In the first study Trine Sund Kammersgaard identified three factors that have a direct impact on the body temperature of the pigs two hours after birth. Ranked in order of priority these are: birth weight, how much time the pigs spend at the udder in the second hour after birth, and how much time the pig spends at the udder in the first hour after birth.
From her studies in the Netherlands she has produced results that suggest that piglet heat requirements in the first few hours are higher than previously thought.
New tools to assess hypothermia in pigs
In practice it is not possible to measure the rectal temperature of all pig.
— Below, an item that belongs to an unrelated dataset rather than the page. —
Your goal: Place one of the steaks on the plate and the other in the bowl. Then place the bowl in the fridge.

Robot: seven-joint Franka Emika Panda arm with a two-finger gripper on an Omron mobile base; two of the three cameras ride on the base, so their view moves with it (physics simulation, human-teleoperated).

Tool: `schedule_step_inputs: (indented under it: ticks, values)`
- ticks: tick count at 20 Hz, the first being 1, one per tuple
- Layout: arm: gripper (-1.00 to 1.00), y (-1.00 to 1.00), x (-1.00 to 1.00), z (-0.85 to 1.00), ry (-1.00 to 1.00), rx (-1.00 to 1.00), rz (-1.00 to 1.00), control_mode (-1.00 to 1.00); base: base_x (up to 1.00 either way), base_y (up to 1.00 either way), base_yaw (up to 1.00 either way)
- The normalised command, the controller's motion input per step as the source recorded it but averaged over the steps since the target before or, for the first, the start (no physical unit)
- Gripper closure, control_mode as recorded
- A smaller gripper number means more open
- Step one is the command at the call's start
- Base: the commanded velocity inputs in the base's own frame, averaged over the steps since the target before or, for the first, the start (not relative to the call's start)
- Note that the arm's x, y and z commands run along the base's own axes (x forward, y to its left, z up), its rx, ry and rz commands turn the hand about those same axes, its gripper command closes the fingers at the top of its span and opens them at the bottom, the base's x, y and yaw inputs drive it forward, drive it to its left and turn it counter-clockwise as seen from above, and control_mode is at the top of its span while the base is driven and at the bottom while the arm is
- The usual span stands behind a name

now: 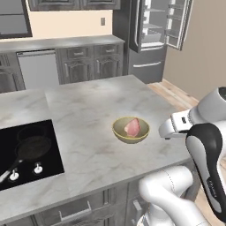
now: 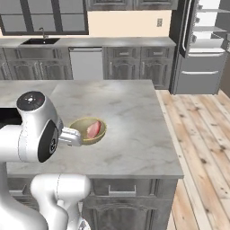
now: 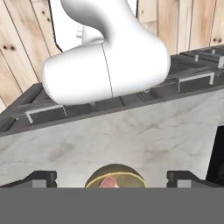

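An olive-yellow bowl [image 1: 130, 131] sits on the marble island near its right front corner, with one pink-red steak [image 1: 132, 127] lying inside it. The bowl [image 2: 88, 130] and steak [image 2: 93, 129] also appear in the right base view. My gripper [image 1: 165, 131] hovers low just to the right of the bowl, apart from it, pointing toward it. In the hand view the gripper [image 3: 113, 179] stands open, its fingertips [image 3: 42, 178] wide apart, with the bowl [image 3: 115, 176] and steak [image 3: 108, 183] between and beyond them. The fridge [image 1: 154, 31] stands at the back right with its upper doors open. The plate is out of view.
A black cooktop [image 1: 48, 163] with a frying pan [image 1: 33, 148] occupies the island's left front. Grey cabinets and a dishwasher [image 1: 39, 68] line the back wall. Wooden floor [image 2: 202, 134] runs between the island's right edge and the fridge [image 2: 202, 49].
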Motion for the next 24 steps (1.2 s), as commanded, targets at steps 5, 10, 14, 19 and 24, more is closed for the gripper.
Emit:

In an experimental context it is important that the measuring methods used are the least intrusive for the animals so as to not affect the results.
Therefore, a focus of Trine Sund Kammersgaard’s PhD project was to develop and test new methods for assessing piglet condition without unnecessary intervention. The methods tested included behavioural observations of lying posture and position, assessment of how much the piglets shiver, and the use of thermographic measurements of body surface temperature. All of these methods appear promising in the assessment of piglet hypothermia.